Shabana Azmi has reached that stage in her storied career where she can lift a movie merely by standing in front of the camera.
In the Netflix original film Kaali Khuhi, which explores female infanticide through the device of a horror-tinged thriller, Azmi is the keeper of a dastardly secret. Kaali Khuhi has no shortage of strong performances. Although on the screen for less time than its 10-year-old heroine, played by Riva Arora, Azmi is both remarkable and unforgettable.
Her character Satya has a unibrow – part of a larger design to portray a woman who “lives with guilt”, Azmi told Scroll.in. “I joined my eyebrows – though it’s a small thing, it shows you a kind of woman who has never even looked into the mirror or given it a thought,” she observed.
Azmi also mildly altered her voice, making it sound deeper. “I figured that I needed to show a character who has a deep history of sorrow and hasn’t had many outlets for expression,” she said. “She lives with this guilt. I wanted it to reflect in her personality, a heaviness to exist in her walk.”
Kaali Khuhi will be streamed on Netflix on October 30. Its co-writer and director Terrie Samundra has previously made short films and written plays. Samundra’s lack of feature experience didn’t deter Azmi, who has appeared in several films by new directors over her 34-year-long career.
“The script held my attention, and I have always been very encouraging of first-time directors,” Azmi said. It also helped that Samundra and the film’s producer, Anku Pande, had parents who were members of the Progressive Writers Movement. “We were children of parents who had similar views,” Azmi pointed out.
The film’s focus on exposing the horrors of foeticide also attracted Azmi, who never shies away from weaving political activism into her choice of roles. “I felt strongly enough about the subject – female foeticide has been something of a concern for me,” the 70-year-old actor said. “It is outrageous that in the 21st century, we know it is occurring but we don’t give the focus needed to eradicate this evil.”

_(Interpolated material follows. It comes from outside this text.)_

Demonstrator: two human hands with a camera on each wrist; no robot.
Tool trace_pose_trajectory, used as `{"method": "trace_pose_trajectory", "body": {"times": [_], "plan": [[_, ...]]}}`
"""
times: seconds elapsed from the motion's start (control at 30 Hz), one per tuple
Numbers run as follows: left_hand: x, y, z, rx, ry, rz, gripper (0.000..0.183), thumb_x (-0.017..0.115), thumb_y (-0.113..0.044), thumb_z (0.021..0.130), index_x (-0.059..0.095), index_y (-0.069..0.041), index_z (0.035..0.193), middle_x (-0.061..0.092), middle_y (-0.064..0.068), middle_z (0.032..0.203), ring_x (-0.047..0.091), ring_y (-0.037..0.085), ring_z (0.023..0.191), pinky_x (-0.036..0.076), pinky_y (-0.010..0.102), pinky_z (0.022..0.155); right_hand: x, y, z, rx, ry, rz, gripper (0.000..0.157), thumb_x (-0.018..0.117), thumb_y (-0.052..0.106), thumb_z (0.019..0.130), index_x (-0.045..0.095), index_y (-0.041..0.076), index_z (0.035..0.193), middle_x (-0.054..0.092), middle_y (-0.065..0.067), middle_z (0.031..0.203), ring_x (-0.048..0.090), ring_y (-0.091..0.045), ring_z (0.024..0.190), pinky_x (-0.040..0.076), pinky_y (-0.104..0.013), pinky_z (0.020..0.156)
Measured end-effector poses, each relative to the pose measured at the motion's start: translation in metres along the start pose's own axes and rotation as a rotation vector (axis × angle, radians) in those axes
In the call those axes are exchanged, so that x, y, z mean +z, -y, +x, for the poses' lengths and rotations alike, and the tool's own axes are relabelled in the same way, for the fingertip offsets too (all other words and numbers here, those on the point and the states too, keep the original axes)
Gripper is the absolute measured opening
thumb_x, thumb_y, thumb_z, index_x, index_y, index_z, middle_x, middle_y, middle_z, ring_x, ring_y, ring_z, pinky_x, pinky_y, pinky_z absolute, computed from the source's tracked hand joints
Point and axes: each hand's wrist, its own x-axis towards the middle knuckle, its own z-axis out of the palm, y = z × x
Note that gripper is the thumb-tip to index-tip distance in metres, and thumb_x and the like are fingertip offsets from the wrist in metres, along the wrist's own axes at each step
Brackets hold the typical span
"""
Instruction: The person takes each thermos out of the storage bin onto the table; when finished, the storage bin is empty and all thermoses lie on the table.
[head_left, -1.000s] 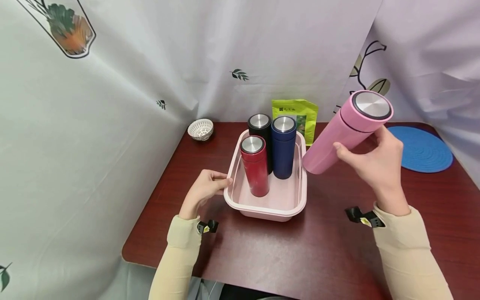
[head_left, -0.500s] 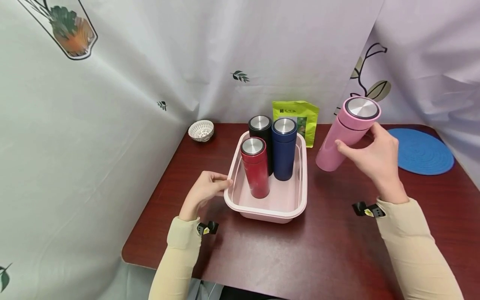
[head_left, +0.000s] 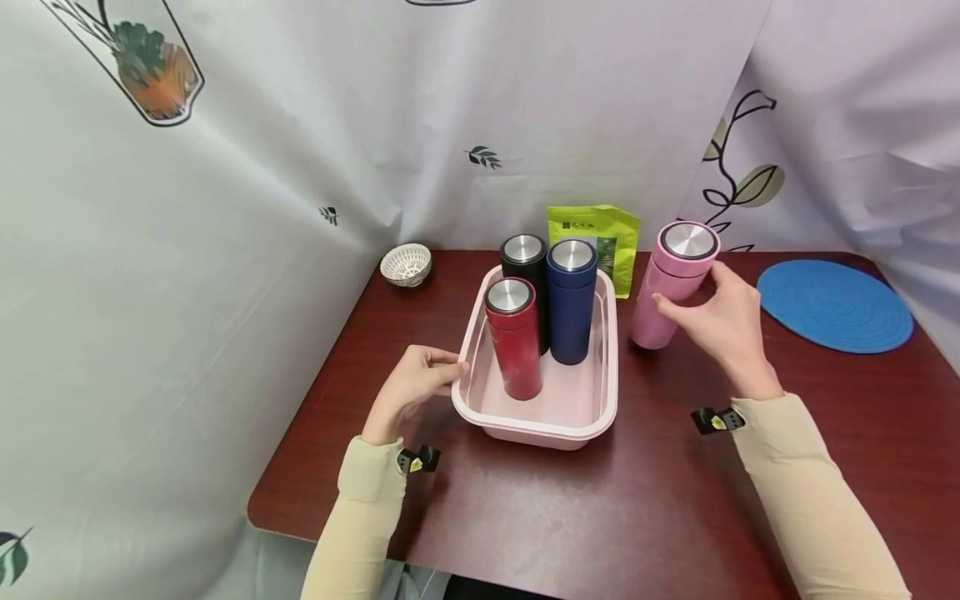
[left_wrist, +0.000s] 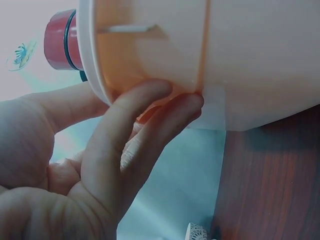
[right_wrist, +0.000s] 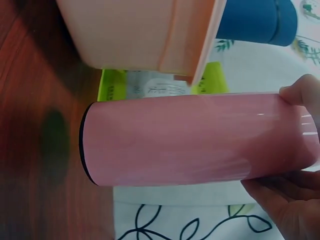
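Note:
My right hand (head_left: 720,325) grips a pink thermos flask (head_left: 663,292) with a silver-topped lid, right of the basin. In the right wrist view the base of the pink thermos (right_wrist: 190,140) is close over the table. My left hand (head_left: 416,385) pinches the left rim of a pale pink plastic basin (head_left: 540,429); in the left wrist view its fingers (left_wrist: 145,115) lie against the outer wall just under the rim. Inside the basin stand a red thermos (head_left: 516,350), a black thermos (head_left: 525,247) and a blue thermos (head_left: 572,312). The black one is partly hidden behind the red and blue ones.
Behind the basin a lime-green packet (head_left: 618,250) stands upright near the curtain. A small white woven basket (head_left: 406,265) sits at the table's back left corner. On the right lies a round blue placemat (head_left: 836,307). Printed curtains border the dark red table (head_left: 525,517).
My right hand has brought the pink thermos down and to the left, from strongly tilted to nearly upright beside the basin. My left hand stays on the basin rim.

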Motion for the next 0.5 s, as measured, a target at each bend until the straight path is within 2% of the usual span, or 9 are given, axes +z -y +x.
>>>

Azmi’s filmography has straddled mainstream and arthouse productions ever since she first appeared in Shyam Benegal’s Ankur in 1974. Work has never dried up for the grande dame of Hindi cinema. She bases her acceptance of roles on whichever element in the project appeals to her the most.
“Sometimes, it’s a completely new approach to the story, sometimes it’s the director, sometimes it’s the script or the money,” she explained. “I am not enamoured of doing roles I have done to death. Interestingly, at this point, I am getting to play a lot of characters who have shades of grey. All my life, I have played good and noble women. I am also being given comedy, which again is interesting.”
Among these roles in the past two decades is an ambitious singing show contestant in Loins of Punjab Presents (2007) and the corrupt politician in Matru Ki Bijlee Ka Mandola (2013). In the biopic Neerja, Azmi steals the show as the mother of the Pan Am air hostess Neerja Bhanot, who was killed while helping passengers escape from terrorists on a hijacked flight in 1986.
In Kaali Khuhi, Azmi plays a different kind of maternal figure, one who knows more than she lets on. She sounds and even looks a bit different, but she is, in the end, unmistakably Shabana Azmi.